- _Prompt_
Output the listing in full. Every line stays exactly as it is.

Dataset content Block Start

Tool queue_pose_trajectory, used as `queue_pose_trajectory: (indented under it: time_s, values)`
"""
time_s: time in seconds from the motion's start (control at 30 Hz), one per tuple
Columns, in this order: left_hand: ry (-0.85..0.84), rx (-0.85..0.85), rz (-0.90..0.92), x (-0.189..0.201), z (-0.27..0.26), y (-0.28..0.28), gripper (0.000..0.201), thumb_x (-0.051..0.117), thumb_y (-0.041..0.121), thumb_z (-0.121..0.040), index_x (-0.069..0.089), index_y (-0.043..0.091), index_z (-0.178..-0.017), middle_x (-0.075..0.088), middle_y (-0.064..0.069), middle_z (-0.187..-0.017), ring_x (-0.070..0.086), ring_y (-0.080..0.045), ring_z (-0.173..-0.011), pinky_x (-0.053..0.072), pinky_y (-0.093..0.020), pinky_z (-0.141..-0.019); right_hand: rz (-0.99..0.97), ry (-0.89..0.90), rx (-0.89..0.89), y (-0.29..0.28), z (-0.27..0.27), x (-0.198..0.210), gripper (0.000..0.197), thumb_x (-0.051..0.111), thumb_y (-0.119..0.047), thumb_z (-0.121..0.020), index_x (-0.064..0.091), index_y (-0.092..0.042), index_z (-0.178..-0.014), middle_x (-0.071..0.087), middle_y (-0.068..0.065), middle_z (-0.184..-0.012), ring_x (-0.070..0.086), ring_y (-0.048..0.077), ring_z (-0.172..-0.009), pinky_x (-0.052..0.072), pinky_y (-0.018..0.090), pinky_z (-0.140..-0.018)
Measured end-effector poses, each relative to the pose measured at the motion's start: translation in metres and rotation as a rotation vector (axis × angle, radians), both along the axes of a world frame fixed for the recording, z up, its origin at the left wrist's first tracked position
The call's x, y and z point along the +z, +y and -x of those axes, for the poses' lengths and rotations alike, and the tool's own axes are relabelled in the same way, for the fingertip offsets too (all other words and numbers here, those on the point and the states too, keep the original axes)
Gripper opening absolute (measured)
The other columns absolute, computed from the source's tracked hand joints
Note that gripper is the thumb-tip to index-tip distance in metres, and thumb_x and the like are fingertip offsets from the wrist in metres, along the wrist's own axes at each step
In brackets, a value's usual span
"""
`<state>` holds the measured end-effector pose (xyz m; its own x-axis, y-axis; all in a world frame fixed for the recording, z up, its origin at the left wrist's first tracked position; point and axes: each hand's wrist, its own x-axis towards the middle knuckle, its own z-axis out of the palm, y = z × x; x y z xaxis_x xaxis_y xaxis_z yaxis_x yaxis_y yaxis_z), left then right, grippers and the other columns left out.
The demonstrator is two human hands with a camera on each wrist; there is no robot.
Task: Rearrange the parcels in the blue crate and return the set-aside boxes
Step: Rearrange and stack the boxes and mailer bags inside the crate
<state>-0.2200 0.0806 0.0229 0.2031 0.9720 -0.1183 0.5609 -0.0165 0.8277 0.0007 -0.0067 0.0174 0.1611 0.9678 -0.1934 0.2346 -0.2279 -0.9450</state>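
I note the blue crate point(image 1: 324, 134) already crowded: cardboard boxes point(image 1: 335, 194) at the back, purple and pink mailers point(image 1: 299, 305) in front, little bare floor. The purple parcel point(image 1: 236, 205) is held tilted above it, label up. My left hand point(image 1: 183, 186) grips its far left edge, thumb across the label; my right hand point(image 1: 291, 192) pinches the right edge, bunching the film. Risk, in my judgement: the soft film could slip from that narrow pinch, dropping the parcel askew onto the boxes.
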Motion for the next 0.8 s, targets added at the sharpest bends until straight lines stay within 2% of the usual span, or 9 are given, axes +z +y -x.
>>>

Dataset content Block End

- _Result of this task_
Tool queue_pose_trajectory, used as `queue_pose_trajectory: (indented under it: time_s, values)`
"""
time_s: time in seconds from the motion's start (control at 30 Hz), one per tuple
Columns, in this order: left_hand: ry (-0.85..0.84), rx (-0.85..0.85), rz (-0.90..0.92), x (-0.189..0.201), z (-0.27..0.26), y (-0.28..0.28), gripper (0.000..0.201), thumb_x (-0.051..0.117), thumb_y (-0.041..0.121), thumb_z (-0.121..0.040), index_x (-0.069..0.089), index_y (-0.043..0.091), index_z (-0.178..-0.017), middle_x (-0.075..0.088), middle_y (-0.064..0.069), middle_z (-0.187..-0.017), ring_x (-0.070..0.086), ring_y (-0.080..0.045), ring_z (-0.173..-0.011), pinky_x (-0.053..0.072), pinky_y (-0.093..0.020), pinky_z (-0.141..-0.019); right_hand: rz (-0.99..0.97), ry (-0.89..0.90), rx (-0.89..0.89), y (-0.29..0.28), z (-0.27..0.27), x (-0.198..0.210), gripper (0.000..0.197), thumb_x (-0.051..0.111), thumb_y (-0.119..0.047), thumb_z (-0.121..0.020), index_x (-0.064..0.091), index_y (-0.092..0.042), index_z (-0.178..-0.014), middle_x (-0.071..0.087), middle_y (-0.068..0.065), middle_z (-0.184..-0.012), ring_x (-0.070..0.086), ring_y (-0.048..0.077), ring_z (-0.172..-0.009), pinky_x (-0.052..0.072), pinky_y (-0.018..0.090), pinky_z (-0.140..-0.018)
Measured end-effector poses, each relative to the pose measured at the motion's start: translation in metres and rotation as a rotation vector (axis × angle, radians), both along the axes of a world frame fixed for the recording, z up, its origin at the left wrist's first tracked position
The call's x, y and z point along the +z, +y and -x of those axes, for the poses' lengths and rotations alike, and the tool's own axes are relabelled in the same way, for the fingertip offsets too (all other words and numbers here, those on the point and the states too, keep the original axes)
Gripper opening absolute (measured)
The other columns absolute, computed from the source's tracked hand joints
Note that gripper is the thumb-tip to index-tip distance in metres, and thumb_x and the like are fingertip offsets from the wrist in metres, along the wrist's own axes at each step
In brackets, a value's usual span
"""
`<state>` holds the measured end-effector pose (xyz m; its own x-axis, y-axis; all in a world frame fixed for the recording, z up, its origin at the left wrist's first tracked position; point and axes: each hand's wrist, its own x-axis towards the middle knuckle, its own z-axis out of the palm, y = z × x; x y z xaxis_x xaxis_y xaxis_z yaxis_x yaxis_y yaxis_z), left then right, grippers and the other columns left out.
The demonstrator is two human hands with a camera on each wrist; there is no robot.
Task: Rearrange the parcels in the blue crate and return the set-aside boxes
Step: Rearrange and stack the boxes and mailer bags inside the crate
<state>-0.2200 0.0806 0.0229 0.2031 0.9720 -0.1183 0.5609 -0.0165 0.8277 0.0007 -0.0067 0.0174 0.1611 0.9678 -0.1934 0.2346 -0.2279 -0.9450</state>
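I note the blue crate point(image 1: 324, 134) already crowded: cardboard boxes point(image 1: 335, 194) at the back, purple and pink mailers point(image 1: 299, 305) in front, little bare floor. The purple parcel point(image 1: 236, 205) is held tilted above it, label up. My left hand point(image 1: 183, 186) grips its far left edge, thumb across the label; my right hand point(image 1: 291, 192) pinches the right edge, bunching the film. Risk, in my judgement: the soft film could slip from that narrow pinch, dropping the parcel askew onto the boxes.
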Motion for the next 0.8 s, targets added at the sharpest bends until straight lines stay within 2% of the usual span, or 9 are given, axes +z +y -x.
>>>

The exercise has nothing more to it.